With a lack in both law and policy, Professor Leach mused on the possibility of policy makers being the proverbial ‘police car’ chasing the scientist to make them slow down, while lagging in the actual framework and possibly hampering research unnecessarily while trying to construct it. She commented that Australia in particular does not have safe development frameworks, suggesting that perhaps Europe has solid examples on how to run checks and balances in research.

The last speaker for this panel, Dr Jingyun Fan, a researcher at the Joint Quantum Institute in China, brought the discussion back to the technical. As his research is associated with that of Jian-Wei Pan mentioned by Professor Eggleton, he expanded upon many of the topics that had been brought up previously. He also talked about further research topics that his team has been working, beyond the subject matter that Professor Eggleton had focused on.

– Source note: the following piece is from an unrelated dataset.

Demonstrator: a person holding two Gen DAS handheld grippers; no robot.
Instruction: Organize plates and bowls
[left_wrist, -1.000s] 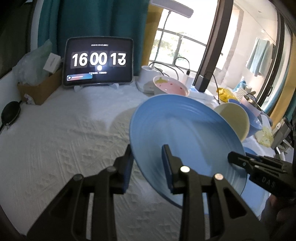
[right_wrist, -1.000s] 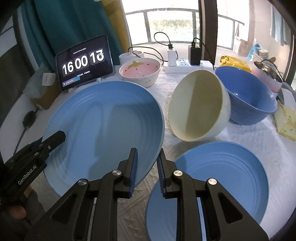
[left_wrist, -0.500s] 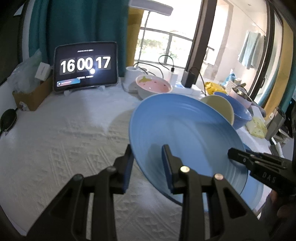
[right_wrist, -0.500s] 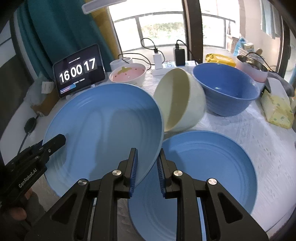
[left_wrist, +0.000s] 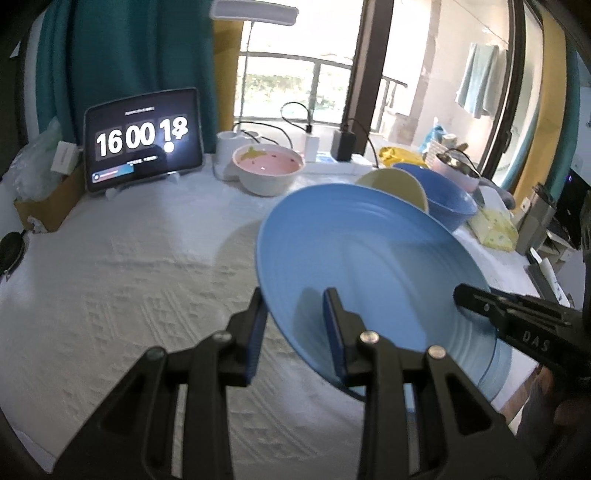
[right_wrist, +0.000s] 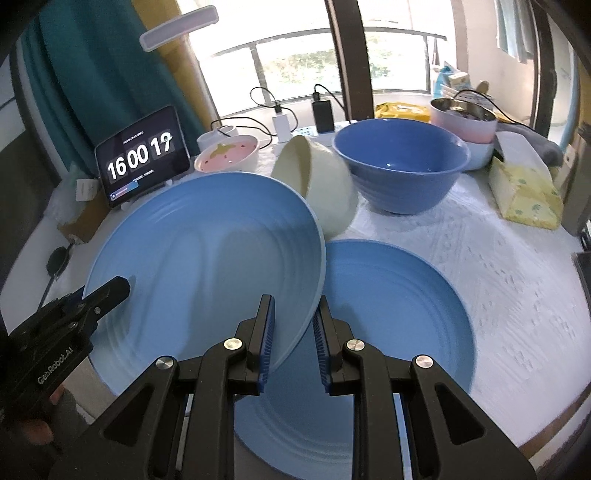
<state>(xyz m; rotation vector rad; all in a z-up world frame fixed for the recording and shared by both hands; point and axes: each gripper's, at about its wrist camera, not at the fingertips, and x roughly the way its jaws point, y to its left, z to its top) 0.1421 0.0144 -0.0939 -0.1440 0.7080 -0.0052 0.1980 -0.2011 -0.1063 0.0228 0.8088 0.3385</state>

Dr Fan’s first topic was the quantum space experiments that are being conducted, which focus on using quantum entanglement to achieve certain effects, like teleportation, or secure-line communication. Both these technologies aim at quantum key distribution, free of the risk of keys being intercepted. These are both rather fascinating; if the extremes of quantum theory are confirmed, and entangled bits flip at the same time, what is known as quantum teleportation can occur. In theory, this could break the general theory of relativity and with it, causality. However, the information carried is still contrained by the laws of physics at this stage.

In fact, Dr Fan said, even when entanglement is executed purely along ground-based lines, even with repeaters, it is very inefficient. Even with a 10ghz perfect single photon and 1000 km fibre (ideal conditions) it would take 300 years for the information to be transmitted via quantum entanglement. Once the researchers realized this, Dr Fan explained, they looked to other solutions, and found that the technical challenges were much reduced when using satellites, which allowed them to relay information between various ground stations over 1000km apart within a period of hours rather than years or centuries.

After Dr Fan’s talk, the floor was opened to questions. Most questions tended to the more ‘meta’ topics, and the way policies might affect the progression of the science, as well as how communication could be facilitated and if it even should be. The audience was also curious as to how willing scientists in the field were to have that happen.

Professor Leach fielded most of these questions, commenting that people were looking at new ways to structure innovation to get more benefit from innovation cycles, presumably implying that regulation could be structured to avoid impeding progress and speculating that truthfully, there was an active unwillingness among the scientific community to open communication to laypeople and the general public. A few technical questions to Professor Eggleton and Dr Fan followed, such as the difference between quantum computing and quantum communication and the expected return on investment. This was answered by Professor Eggleton, who explained the main differences, particularly with regard to security applications, and the major ROI expected, such as the increase in processing power, allowing simulations of the creation of new materials, or things like big data operations.

The question directed at Dr Fan was of particular note, bringing up the use of ‘cube satellites’, a light-weight, cheap alternative to conventional satellites that are popular for smaller scientific experiments that require space conditions. While he had not heard of the technology, and wondered if the battery power would be sufficient, he acknowledged that this would be a great way to advance quantum experimentations in space.